Season ticket holder Dr. Stephen Vargo said he considered not renewing his seats but decided to upon hearing about plans for a new stadium. Vargo said he thinks the new stadium is going to energize the fans and get them excited about having baseball in a new stadium.

“I’m hoping it’ll have the same impact on other folks as it’s had on me,” Vargo said.

Attendance at Cashman Field, despite its old age, has been up in recent years, and Las Vegas has remained an attractive market for Minor League Baseball — one it didn’t want to lose.

Las Vegas provides a valuable travel hub for the Pacific Coast League, is a destination for fans and it’s an iconic city, Minor League Baseball President Pat O’Conner said. They were “really just butting our heads up against a wall trying to figure out how we could stay,” even as seven other Pacific Coast League teams moved around.

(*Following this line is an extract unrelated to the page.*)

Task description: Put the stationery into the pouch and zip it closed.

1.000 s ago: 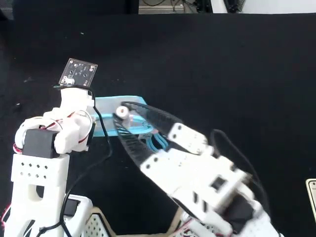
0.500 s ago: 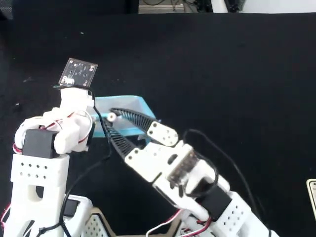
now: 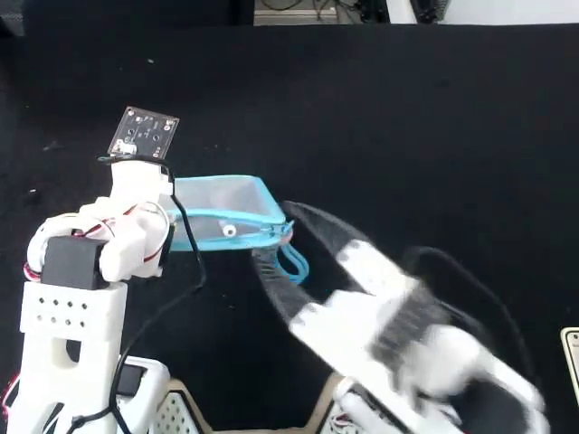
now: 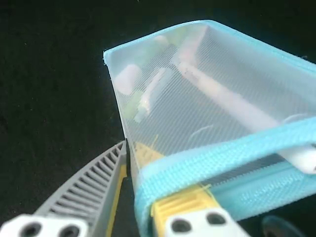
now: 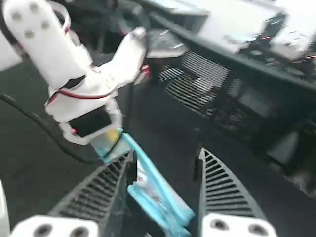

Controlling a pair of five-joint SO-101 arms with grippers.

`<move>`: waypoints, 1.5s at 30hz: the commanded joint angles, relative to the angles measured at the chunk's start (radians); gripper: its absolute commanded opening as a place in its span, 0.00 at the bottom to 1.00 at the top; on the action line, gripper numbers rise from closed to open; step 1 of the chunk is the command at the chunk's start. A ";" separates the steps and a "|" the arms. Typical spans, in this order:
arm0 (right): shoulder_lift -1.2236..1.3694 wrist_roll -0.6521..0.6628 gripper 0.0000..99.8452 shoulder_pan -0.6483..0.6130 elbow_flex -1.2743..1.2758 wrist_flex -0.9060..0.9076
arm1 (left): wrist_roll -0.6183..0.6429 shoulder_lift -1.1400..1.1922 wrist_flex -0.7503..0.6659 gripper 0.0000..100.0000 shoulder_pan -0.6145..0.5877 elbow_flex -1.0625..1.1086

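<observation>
A translucent pouch with cyan trim lies on the black table, a cyan strap loop at its right end. Through its mesh I see a white pen and other small stationery. My left gripper is shut on the pouch's corner, with a yellow pad against the cyan edge; in the high view this arm stands at the pouch's left end. My right gripper is open, just right of the pouch near the strap. In its wrist view the gripper frames the pouch's end.
The left arm's camera board sticks up beside the pouch. A pale object shows at the table's right edge. The black cloth stretches far and right. Shelves and gear stand in the room behind.
The right gripper was over the pouch, slid left along it, and has now pulled back to the right and off it, leaving the pouch uncovered. The left arm has not moved.
</observation>
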 commanded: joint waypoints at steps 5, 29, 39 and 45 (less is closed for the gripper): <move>0.007 -0.005 0.19 0.338 0.018 0.181 | -0.006 0.008 0.005 0.03 -0.002 0.016; 0.007 -0.038 0.15 -0.097 0.300 -0.227 | 0.002 0.006 0.003 0.03 -0.096 -0.024; 0.008 -0.061 0.08 -0.133 0.628 -0.651 | 0.002 0.006 0.005 0.03 -0.096 -0.024; 0.016 -0.061 0.08 -0.129 0.665 -0.690 | 0.002 0.006 0.005 0.03 -0.096 -0.024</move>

“There have probably been many junctures in this project where throwing your hands up and walking away would have been less frustrating, but they stuck to it, and I think they’re going to end up with a really good situation,” O’Conner said.

Throughout ownership changes and the stalls in the project, there always was an underlying sense that a new stadium would get built.

“It’s been an odyssey,” Logan said. “It’s all been predicated on understanding that you’ve got to have the right type of facility to make Triple-A baseball work, and the place in Summerlin is going to be fantastic. It’s going to do it.”